All of this before 10:00. lol.
It never rains, it pours.
(Wow… if that ain’t the truth! Busy busy busy LUNCH busy busy PAUSE. BUT… fucking billable hours. Since “organization” and “general paperwork” cannot be attributed to any specific client… all the hard work and busting my ass so far today? Counts for only 2.3 billable hours. Never mind the fact that I’ve been working my tail off for a solid 6 hours! Well, with the exception of a 30 minute lunch break.) That is… fucking insane. SOMETHING can’t be right there. I mean… just… laws of physics wise that doesn’t seem possible!

And it continued! All day, projects and cases and phone call and work… and just… every action .1 hours, .1 hours, .1 hours. But the transition! Going from calling a University (only to be told in effect “We refuse to admit that our actions in any way may have caused an issue; but because you won’t let us get away with screwing a foreigner TALK TO OUR LAWYER!)… to working on a Prenuptual Agreement.... to analyzing a Criminal Case… lots to do; but… yeah. That is probably why it feels like I’ve been working my ass off all day but not earning billable hours. I have to look stuff up and figure out how to do something… not billable work.

IN COMPLETELY DIFFERENT NEWS:
I did read a Cracked.com article over lunch. This one. OH IF ONLY I HAD READ THAT IN JUNIOR HIGH, HIGH SCHOOL, OR COLLEGE!
Seriously! I was a nice guy. And I got really confused when “Nice Guys” became the villains of dating. I didn’t get it. I didn’t understand. How could Johnny Three Way be considered a more acceptable paramour than Christopher Devoted? This. And while other people in my life probably said similar things in ways… it makes so much more difference in that the writer has experienced all sides. Because it is one thing to look at someone and say, “Dude, your method sucks.” But uh… guess what… if you’re the aforementioned “dude”… you already know your method sucks. For someone to say: I get that this is your motivation; but here is why it doesn’t work.... that is such a better way of doing that!

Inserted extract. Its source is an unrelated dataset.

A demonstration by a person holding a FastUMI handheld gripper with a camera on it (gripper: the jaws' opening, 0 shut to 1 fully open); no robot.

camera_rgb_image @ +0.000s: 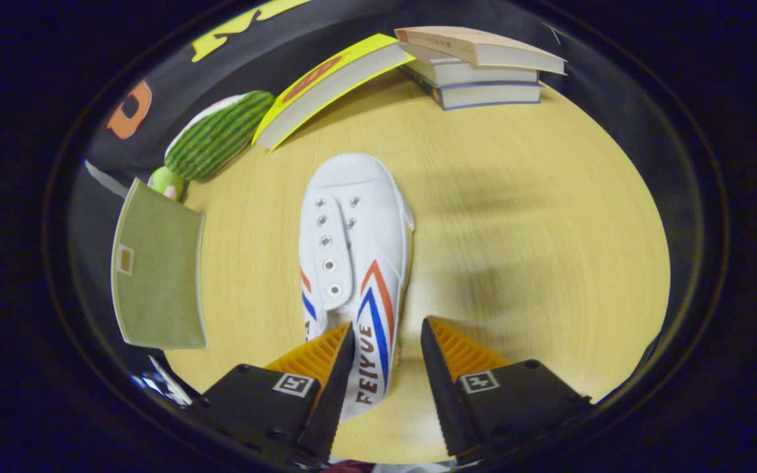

IN AWFUL, I AM A TERRIBLE PERSON NEWS:
Maybe this job is really good for my Pro-Asian Prejudices. I’ve lived several years having a certain reverence and preference for Asia and Asian Communities. Within the first week of this job; I had learned to deeply mistrust the Chinese Government. Not that I ever considered China to be a model for successful and happy life… but I thought that, with but a few flaws, it was preferable to many ways around the world. Feeling that less now. But… it is enhancing prejudices in certain ways that… perhaps should not be.
We continue to serve Male Clients who are assholes and Female Clients who are confused. That would be how I would define/determine our clientele. The male clients live as though they are the toppest of shits. Best cars, free money, and a sense of arrogance against Whites, Blacks, and a sense of ownership upon women… especially other Asian women. BMWs, racking up petty offenses they can pay their way out of (hey, it’s like a Bribe but not), until they land themselves in serious trouble.... like for stalking, domestic violence, OWI, or causing an accident without insurance.
The females on the other hand… they are either confused as to why the United States is an asshole (meaning: the government told me to file these three papers and I’d stay a student; why am I being deported?) or why the officers are mean to them (meaning: they couldn’t hear the officer or understand the officer, so they got out of the vehicle… forcing the officer to draw his weapon, thus escalating the emotion and danger) or they are passenger to a Male Client (and they speak very little English, were often drinking before arrest, and get shrill and terrified because of the police presence.)
So… yeah. Reinforcing the “Asian men are smug assholes; Asian women are my kind of people” prejudices.